I found myself wandering down strange corridors, passing through mysterious double doors, and cutting through darkened waiting rooms.  After about 15 minutes of this, I realized I was lost and I sheepishly asked the nurse on our floor which way to go to get out.  I completely screwed up following her directions - which in my defense were vague - there are lots of 'doors on the right'.  Okay?  So once again I was stumbling down another hallway filled with light maple doors and a muted rainbow of slate blue carpet tiles only to find myself approaching the very same nurse from behind this time.  I'd just made a big circle.  I was too embarrassed to ask her for directions again so I snuck past her and kept walking.  Finally, I think I entered an area for 'Authorized Personnnel Only' and may have interrupted a staff meeting.  A nurse popped out of the room and very clearly pointed me to an exit.  It took me half an hour to make it from Geoff's room to the car.  As I was leaving the parking lot, the emergency helicopter almost landed on my car.  It probably didn't even come close, but after what I'd been through, it seemed like a near miss.

Now we're home - we missed our trip to Breckenridge, but Geoff also had to cancel a business trip to Chicago, so there is a bit of a silver lining after all I suppose, in that he gets to stay home.  The regular routine and home sweet home feel really good right now.  I'm happy to be here.  Even having to do all the laundry isn't making me want to cry.

I'm wearing this today:

It has a relaxed hippie feel which I like every day, but it's especially welcome after wacky weekends.  Plus, I get to wear flip-flops and the tunic covers up the hole forming at the crotch of these pants.  Winning.

It's Meatless Monday and we'll be having baked potatoes topped with roasted veggies and a little gorgonzola cream sauce left over from last night.  Who says meatless can't be decadent?

gratitude:  the warm sun, flexibility, a night at home together, caring people

thanks and love.

Friday, June 21, 2013

Sometimes You Have A Lot Of Leftover Tilapia. But It Makes A Pretty Good Lunch The Next Day.

It seems like in the last couple weeks my family dinner plans have become a bit of a pipe dream.  I've made meal plans and grocery shopped accordingly.  Tasty grilling recipes have been dog-earred in magazines.  The fridge has been filled with ingredients and culinary hope.  But the wonderful evenings together on the patio enjoying a meal as a family just haven't materialized as often as I'd imagined this summer.

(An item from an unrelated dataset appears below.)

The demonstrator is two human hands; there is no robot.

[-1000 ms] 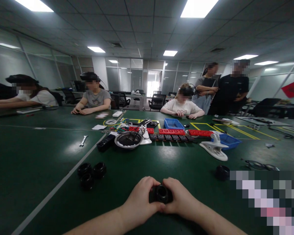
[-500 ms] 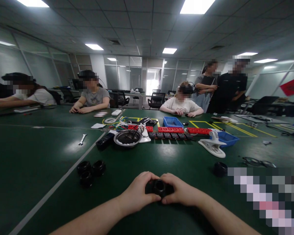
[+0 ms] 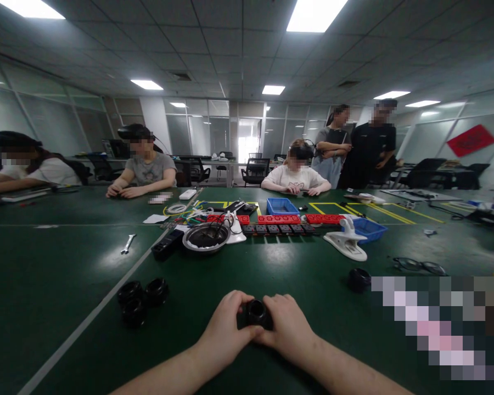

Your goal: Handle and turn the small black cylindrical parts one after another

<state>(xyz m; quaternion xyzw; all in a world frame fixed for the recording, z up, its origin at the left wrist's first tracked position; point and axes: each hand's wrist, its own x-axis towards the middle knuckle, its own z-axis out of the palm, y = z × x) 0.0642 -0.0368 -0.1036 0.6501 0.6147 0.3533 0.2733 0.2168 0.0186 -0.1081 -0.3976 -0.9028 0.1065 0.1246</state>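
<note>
Both of my hands are closed around one black ring-shaped part (image 3: 256,311), a short hollow cylinder with its round opening facing up. My left hand (image 3: 226,323) grips it from the left, thumb in front and fingers behind. From the right, my right hand (image 3: 288,323) curls round it, its fingers partly covering the side. The two thumbs meet in front of the part. Three similar black ring parts (image 3: 133,311) stand bunched together on the green table to the left. Another black ring part (image 3: 359,280) stands off to the right.
Beyond my hands are a metal bowl (image 3: 206,237), a white clip stand (image 3: 346,244), red power strips (image 3: 279,219) and blue trays (image 3: 282,207). A wrench (image 3: 128,243) lies left, eyeglasses (image 3: 420,266) right. Several people sit or stand across the table (image 3: 181,351).
The view has turned slightly right, so the scene shifts left. Both hands still hold the black ring part; my right hand's fingers have wrapped closer over its side.
</note>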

The kids are just having way too much fun.

Raising teens in the summertime is a lot like being at a Zen Buddhist retreat...only you still have to do the laundry.  Every day I attempt to exercise non-attachment to outcomes as yet another afternoon at a practice or the pool turns into a series of sleepovers, movie nights and midnight hikes.  Just because I want a family dinner and I have procured all the necessary elements to make one, doesn't mean it's going to happen.  And what I must remind myself when this occurs is that the change in plans doesn't make my situation any less good/perfect/right.  It's just different than the outcome I'd imagined.

"Things turn out best for people who make the best of the way things turn out."  - John Wooden

So I prepare the lovely meal as best I can, but sometimes we eat late, sometimes we eat on the couch, sometimes there are only two of us and sometimes the house is filled with 16 people and the dinner I made won't stretch that far so we order pizza and save the perfectly seasoned tilapia for tomorrow.  Either way, I try to remind myself to be happy.  We're all together (sort-of), people are having fun (I mean it's summer, right?), and we are making our home a place where our kids and their friends feel welcome and comfortable.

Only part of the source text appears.